Number of Registered Independent Voters Rising in Crucial Swing State of Pennsylvania

The number of voters with no affiliation rises to 15 percent of registrations in the state.

AP/Eric Gay
More Pennsylvania voters are calling themselves 'independents' now. AP/Eric Gay

Pennsylvania, one of several crucial swing states in the upcoming presidential elections, has seen a significant increase in voters registering as independents.

The number of voters registered with third parties or no affiliation at all now comprises more than 15 percent of the Keystone State’s voting block, according to Spotlight PA.

The number of registered Democratic voters has declined since 2016, and now makes up 44 percent of registered voters across the commonwealth ­ — down from a high of 51 percent in 2009. The number of registered Republicans has risen by four percent in the same period to 40 percent.

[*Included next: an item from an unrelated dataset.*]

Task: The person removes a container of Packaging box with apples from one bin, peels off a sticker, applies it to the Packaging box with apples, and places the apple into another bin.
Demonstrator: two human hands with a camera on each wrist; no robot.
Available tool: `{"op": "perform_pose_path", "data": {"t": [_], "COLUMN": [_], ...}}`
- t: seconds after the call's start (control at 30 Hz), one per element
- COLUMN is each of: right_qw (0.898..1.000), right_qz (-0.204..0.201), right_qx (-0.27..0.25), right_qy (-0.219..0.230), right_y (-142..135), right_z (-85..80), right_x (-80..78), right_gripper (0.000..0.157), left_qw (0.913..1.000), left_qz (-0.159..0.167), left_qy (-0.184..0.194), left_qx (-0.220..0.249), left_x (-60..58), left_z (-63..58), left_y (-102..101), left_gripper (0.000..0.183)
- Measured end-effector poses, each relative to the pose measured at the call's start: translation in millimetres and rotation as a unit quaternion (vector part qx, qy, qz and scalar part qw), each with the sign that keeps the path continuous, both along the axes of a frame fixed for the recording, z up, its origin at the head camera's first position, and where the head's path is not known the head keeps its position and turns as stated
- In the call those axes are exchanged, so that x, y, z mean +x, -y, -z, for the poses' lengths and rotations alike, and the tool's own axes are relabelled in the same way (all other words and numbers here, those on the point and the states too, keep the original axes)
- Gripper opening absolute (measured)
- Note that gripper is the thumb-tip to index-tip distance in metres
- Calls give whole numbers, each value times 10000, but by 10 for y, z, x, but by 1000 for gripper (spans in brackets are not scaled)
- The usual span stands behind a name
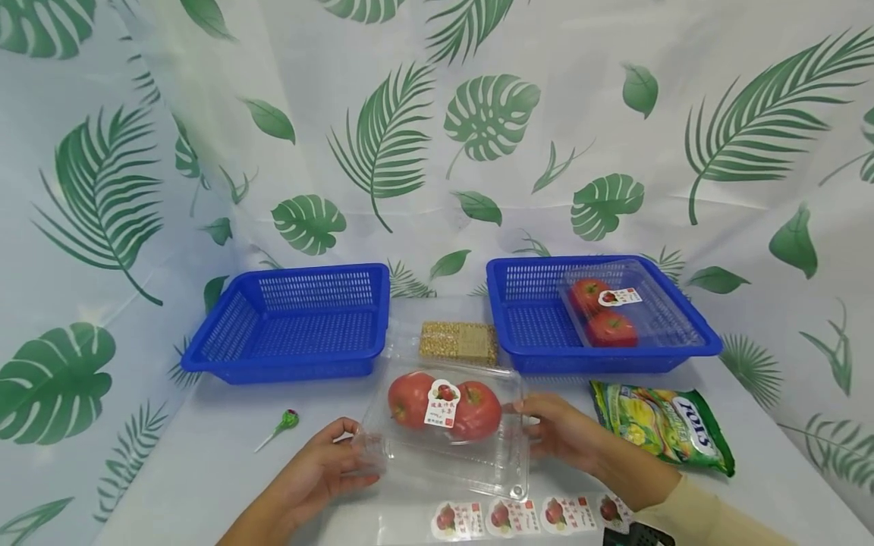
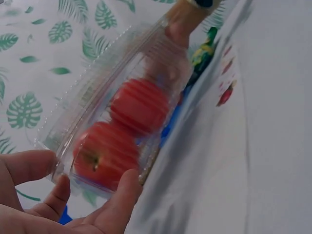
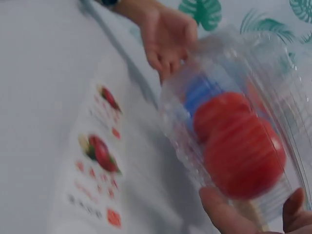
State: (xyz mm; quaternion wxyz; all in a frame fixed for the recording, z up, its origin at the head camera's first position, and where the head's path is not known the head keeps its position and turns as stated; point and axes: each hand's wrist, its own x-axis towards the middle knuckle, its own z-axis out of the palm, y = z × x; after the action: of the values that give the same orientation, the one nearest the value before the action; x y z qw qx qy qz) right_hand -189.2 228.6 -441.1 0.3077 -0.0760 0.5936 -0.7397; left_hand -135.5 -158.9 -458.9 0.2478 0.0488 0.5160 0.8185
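A clear plastic clamshell box (image 1: 478, 464) with two red apples (image 1: 478, 411) inside is held between both hands, above the white table. A white label (image 1: 442, 403) with an apple picture is stuck on its lid. My left hand (image 1: 326, 464) grips the box's left end, and in the left wrist view the thumb and fingers (image 2: 127, 195) lie on either side of that end. My right hand (image 1: 563, 432) holds the right end, thumb at the upper edge, the other fingers partly behind the plastic. The right wrist view shows the apples (image 3: 243, 156) blurred through the clear wall.
Behind stand two blue baskets, the left one (image 1: 287, 369) bare, the right one (image 1: 508, 334) with another apple box (image 1: 655, 318). A packet of grains (image 1: 457, 341) lies between them. Right is a green candy bag (image 1: 662, 428), left a lollipop (image 1: 290, 418). A label strip (image 1: 505, 519) lies in front.
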Motion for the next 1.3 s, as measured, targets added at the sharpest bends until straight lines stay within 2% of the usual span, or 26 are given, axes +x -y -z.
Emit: {"op": "perform_pose_path", "data": {"t": [0.17, 0.3, 0.4, 0.47, 0.57, 0.67, 0.73, 0.8, 0.93, 1.0, 1.07, 1.2, 1.3], "right_qw": [9987, 9971, 9963, 9958, 9950, 9935, 9922, 9904, 9862, 9840, 9824, 9837, 9852], "right_qz": [414, 638, 664, 651, 682, 787, 887, 1006, 1281, 1399, 1488, 1453, 1415], "right_qx": [-198, -314, -486, -600, -709, -809, -868, -947, -1043, -1095, -1123, -1021, -920], "right_qy": [230, 273, 235, 224, 190, 132, 70, 27, -78, -95, -146, -277, -310], "right_y": [123, 191, 229, 243, 249, 265, 292, 331, 392, 418, 432, 455, 471], "right_z": [-92, -182, -242, -282, -345, -407, -437, -451, -453, -441, -427, -385, -354], "right_x": [163, 266, 319, 345, 370, 382, 389, 396, 413, 417, 416, 421, 461], "right_gripper": [16, 15, 17, 19, 15, 10, 11, 12, 20, 25, 24, 9, 6], "left_qw": [9998, 9982, 9970, 9960, 9917, 9877, 9866, 9875, 9938, 9966, 9983, 9992, 9994], "left_qz": [43, 259, 262, 202, 34, 124, 225, 289, 163, 71, 45, -58, -189], "left_qy": [-189, -486, -474, -233, 291, 362, 167, -100, -330, -243, -161, 104, 169], "left_qx": [13, 232, 556, 843, 1253, 1514, 1607, 1544, 1054, 780, 565, 383, 252], "left_x": [-18, -16, -11, 0, 32, 68, 88, 103, 127, 138, 124, 62, -17], "left_z": [-116, -172, -183, -181, -184, -204, -229, -263, -355, -403, -459, -534, -564], "left_y": [75, 144, 176, 160, 71, -73, -174, -271, -458, -533, -591, -654, -679], "left_gripper": [8, 14, 31, 49, 86, 106, 105, 94, 66, 61, 63, 69, 68]}}
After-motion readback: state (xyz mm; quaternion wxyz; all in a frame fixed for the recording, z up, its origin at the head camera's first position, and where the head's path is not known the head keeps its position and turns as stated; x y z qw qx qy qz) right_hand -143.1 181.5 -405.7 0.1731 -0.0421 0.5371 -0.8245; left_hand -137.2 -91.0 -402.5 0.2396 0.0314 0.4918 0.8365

“The Republican Party has shifted away from traditional conservativism into a more populist version of it, which speaks to traditional Democratic values like made-in-America union labor,” a GOP political consultant based in the Lehigh Valley region, Sam Chen, said to Spotlight PA. “On the Democratic side, I think you see that shift away from traditional liberalism over to a little bit more of a progressivism.”

Both sides say the numbers play to their advantage. Republicans argue that their increase in the voting roster shows that President Trump can pull off a victory in November, while Democrats cite recent polling trends as promising despite their party’s decline in the voting share.

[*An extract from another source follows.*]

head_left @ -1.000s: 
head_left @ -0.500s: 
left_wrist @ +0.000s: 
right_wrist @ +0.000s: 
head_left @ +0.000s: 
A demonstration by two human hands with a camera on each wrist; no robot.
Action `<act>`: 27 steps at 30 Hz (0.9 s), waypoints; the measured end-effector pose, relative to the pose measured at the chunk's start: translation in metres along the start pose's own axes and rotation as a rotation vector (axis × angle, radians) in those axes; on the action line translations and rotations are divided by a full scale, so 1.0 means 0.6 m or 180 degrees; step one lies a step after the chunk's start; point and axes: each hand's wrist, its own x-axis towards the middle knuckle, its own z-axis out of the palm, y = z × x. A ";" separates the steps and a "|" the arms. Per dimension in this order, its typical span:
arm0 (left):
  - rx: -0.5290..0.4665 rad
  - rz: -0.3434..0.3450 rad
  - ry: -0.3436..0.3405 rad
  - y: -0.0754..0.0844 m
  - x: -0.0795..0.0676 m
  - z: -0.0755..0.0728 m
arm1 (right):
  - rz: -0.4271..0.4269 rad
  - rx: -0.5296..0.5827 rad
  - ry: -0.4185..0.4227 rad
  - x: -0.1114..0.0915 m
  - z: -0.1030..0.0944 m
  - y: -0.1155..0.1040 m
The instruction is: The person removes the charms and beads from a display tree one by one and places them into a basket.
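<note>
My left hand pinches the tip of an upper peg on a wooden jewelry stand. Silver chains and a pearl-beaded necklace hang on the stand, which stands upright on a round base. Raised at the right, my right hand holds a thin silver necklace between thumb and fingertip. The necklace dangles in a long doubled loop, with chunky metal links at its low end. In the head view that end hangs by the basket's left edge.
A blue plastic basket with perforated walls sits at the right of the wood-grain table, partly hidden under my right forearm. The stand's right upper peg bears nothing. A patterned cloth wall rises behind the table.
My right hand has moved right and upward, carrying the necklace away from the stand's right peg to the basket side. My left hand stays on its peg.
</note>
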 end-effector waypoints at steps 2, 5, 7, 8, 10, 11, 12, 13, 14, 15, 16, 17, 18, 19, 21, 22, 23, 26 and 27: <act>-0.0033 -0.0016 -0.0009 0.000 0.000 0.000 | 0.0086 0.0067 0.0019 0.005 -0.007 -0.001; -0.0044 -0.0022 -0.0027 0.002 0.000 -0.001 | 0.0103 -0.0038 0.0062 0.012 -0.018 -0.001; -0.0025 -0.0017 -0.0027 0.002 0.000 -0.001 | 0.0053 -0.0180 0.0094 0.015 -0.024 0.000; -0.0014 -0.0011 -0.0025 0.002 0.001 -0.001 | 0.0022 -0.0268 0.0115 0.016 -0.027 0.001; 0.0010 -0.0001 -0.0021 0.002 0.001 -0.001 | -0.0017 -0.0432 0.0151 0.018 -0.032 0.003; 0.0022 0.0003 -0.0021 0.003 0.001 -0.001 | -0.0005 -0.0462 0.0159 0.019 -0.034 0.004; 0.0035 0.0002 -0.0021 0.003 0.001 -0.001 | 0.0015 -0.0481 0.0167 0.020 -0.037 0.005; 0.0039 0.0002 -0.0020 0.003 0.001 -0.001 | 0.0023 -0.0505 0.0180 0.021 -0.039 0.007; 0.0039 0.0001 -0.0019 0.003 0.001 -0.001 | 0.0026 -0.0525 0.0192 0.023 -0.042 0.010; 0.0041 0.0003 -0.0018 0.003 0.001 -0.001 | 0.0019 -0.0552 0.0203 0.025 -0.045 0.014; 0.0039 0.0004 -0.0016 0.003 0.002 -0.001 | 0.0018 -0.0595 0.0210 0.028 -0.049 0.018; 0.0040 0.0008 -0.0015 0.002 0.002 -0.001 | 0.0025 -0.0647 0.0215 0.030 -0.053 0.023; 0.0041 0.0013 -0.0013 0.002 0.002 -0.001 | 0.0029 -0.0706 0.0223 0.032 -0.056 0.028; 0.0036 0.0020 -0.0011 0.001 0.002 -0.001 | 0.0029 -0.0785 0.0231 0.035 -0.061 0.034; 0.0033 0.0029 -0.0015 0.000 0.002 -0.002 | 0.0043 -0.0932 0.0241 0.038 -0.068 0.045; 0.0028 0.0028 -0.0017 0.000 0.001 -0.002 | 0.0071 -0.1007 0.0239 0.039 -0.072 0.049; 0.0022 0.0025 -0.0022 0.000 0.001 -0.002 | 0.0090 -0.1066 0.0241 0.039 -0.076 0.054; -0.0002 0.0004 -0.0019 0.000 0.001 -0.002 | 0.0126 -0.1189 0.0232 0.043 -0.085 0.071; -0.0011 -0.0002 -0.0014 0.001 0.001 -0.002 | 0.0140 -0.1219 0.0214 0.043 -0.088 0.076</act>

The decline in registered Democrats comes with other news on Thursday showing that Vice President Harris is leading polls in Pennsylvania by four points, giving her a clear lead in the state, according to the New York Times. But polling also shows that she is in a dead heat with President Trump at 47 percent each.

The deadline for voter registration is October 21, giving both Democrats and Republicans the chance to bolster their numbers come election day. Republicans have gained 40,000 more voters than they had in November 2020, while Democrats need just over 300,000 to hit the levels they had in the same time period.